McCarthy, meanwhile, found that Morrison’s old-school poaching complemented the more nuanced play of Robbie Keane. “Clinton’s a natural goalscorer,” he said. “You don’t always see him in games and then, out of nothing, he gets a chance and puts it away. He makes good runs into channels and does well with his back to goal. He can be a top class player.”
Even Arsene Wenger thought so, scouting the striker on several occasions before his move to Birmingham.
“I like him a lot,” said the Arsenal boss in 2002. “He is very mobile and he will develop into a top quality striker. Morrison has the confidence and attitude and I like the way he gets in behind defenders. There’s no doubt in my mind that he has a big-club temperament.”
Yet the highest level proved elusive, those three seasons with Birmingham his only taste of the big time.
After leaving Wednesday in 2012, he spent two seasons at Colchester and has spent the last two at Exeter.
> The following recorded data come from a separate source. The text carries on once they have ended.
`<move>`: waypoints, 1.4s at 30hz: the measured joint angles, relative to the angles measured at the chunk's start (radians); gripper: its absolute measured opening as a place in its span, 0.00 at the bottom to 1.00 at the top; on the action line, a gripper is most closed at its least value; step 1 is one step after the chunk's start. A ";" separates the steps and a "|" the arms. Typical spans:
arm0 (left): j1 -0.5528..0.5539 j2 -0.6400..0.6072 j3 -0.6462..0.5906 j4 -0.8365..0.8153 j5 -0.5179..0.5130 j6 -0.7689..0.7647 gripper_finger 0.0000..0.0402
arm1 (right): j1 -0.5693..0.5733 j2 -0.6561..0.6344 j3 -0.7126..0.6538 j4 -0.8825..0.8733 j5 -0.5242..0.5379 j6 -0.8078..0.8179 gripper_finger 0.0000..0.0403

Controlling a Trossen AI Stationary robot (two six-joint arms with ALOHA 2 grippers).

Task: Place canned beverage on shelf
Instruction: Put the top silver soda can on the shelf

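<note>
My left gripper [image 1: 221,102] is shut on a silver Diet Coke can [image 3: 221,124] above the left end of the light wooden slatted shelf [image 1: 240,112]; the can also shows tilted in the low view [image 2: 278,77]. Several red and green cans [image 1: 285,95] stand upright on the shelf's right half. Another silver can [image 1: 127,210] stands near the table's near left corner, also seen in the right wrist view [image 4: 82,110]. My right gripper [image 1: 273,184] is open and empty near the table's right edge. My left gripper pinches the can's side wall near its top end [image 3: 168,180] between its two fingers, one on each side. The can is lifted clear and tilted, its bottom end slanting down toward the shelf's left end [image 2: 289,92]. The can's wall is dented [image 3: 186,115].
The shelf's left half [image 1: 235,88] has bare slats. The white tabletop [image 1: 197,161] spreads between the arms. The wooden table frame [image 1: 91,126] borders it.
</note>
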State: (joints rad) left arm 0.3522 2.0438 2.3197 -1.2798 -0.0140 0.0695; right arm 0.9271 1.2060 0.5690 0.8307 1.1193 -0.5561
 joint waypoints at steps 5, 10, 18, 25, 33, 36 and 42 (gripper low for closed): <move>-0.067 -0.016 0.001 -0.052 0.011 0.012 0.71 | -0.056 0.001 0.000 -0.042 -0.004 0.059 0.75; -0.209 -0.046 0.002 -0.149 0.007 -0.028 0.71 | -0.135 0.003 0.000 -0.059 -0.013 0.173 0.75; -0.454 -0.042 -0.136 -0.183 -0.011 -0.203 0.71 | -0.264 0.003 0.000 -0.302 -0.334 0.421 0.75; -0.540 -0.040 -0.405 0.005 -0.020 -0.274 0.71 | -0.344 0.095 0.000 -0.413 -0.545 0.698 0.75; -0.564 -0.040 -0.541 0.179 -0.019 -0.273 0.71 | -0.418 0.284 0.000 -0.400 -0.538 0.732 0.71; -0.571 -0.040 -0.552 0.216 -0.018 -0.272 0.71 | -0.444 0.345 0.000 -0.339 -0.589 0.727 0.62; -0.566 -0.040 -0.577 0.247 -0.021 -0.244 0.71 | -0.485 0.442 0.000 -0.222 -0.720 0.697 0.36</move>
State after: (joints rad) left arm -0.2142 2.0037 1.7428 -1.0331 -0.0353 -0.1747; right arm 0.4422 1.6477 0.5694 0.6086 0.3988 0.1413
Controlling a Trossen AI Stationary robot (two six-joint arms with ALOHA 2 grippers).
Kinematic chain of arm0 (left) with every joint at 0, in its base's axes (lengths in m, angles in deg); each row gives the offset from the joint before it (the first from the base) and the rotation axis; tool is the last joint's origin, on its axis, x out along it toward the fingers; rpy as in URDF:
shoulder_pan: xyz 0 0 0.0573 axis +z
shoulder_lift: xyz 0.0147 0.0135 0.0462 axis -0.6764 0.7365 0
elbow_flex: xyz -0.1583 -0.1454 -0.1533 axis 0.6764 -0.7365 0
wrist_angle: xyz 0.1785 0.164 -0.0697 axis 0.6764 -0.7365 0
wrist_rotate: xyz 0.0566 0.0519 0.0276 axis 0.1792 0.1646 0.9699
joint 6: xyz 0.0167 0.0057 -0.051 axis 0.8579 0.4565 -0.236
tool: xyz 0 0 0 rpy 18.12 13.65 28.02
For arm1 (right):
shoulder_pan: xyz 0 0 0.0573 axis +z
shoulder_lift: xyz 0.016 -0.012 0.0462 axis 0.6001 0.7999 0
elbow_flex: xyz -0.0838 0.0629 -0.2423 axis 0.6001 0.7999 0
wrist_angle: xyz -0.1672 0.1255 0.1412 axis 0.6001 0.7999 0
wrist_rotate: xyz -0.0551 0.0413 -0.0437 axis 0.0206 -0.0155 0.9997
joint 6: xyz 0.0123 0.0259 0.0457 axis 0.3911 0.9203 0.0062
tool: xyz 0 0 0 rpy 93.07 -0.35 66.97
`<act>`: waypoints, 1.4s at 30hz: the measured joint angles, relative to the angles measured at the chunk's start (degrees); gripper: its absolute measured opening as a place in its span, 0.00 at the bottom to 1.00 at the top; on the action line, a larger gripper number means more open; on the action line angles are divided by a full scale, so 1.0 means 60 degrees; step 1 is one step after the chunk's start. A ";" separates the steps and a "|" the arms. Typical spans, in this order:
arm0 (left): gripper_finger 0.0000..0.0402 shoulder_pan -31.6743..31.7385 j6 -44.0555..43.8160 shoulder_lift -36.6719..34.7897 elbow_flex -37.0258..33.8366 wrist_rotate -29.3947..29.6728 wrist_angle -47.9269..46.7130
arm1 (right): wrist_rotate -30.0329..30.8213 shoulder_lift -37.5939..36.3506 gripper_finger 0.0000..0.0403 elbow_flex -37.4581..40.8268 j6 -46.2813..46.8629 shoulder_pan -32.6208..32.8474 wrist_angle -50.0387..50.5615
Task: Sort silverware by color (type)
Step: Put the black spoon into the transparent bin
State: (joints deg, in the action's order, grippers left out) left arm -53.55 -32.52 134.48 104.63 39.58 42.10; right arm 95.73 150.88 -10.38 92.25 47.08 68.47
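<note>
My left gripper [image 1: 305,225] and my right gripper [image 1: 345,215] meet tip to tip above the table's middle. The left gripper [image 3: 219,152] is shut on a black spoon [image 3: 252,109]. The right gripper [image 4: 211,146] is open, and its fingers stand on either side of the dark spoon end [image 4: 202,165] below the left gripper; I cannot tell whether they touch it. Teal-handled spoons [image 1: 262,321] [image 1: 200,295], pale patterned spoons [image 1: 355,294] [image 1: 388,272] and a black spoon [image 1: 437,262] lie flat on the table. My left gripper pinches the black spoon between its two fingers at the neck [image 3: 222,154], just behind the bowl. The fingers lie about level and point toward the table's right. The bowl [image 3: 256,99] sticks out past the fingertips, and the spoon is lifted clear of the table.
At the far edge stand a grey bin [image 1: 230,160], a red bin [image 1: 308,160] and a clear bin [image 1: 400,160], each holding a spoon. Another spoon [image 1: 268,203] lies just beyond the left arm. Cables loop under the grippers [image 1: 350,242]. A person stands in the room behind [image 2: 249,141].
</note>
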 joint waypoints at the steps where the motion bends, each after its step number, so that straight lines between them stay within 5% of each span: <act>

Manager Paul Tisdale has called his attitude “a breath of fresh air”. Maybe those doubts can finally be quashed.
“I’m still the same loud, bubbly person,” said Morrison last year. “And I’m always going to be judged as someone who hasn’t got the best of attitudes.
“But everyone who knows me knows that, deep down, I’ve got a good heart and that my attitude is just a will to win.
“It might come across the wrong way, but it’s just me. I can be irritating. I’d be the first to say that. But I get on with everyone.”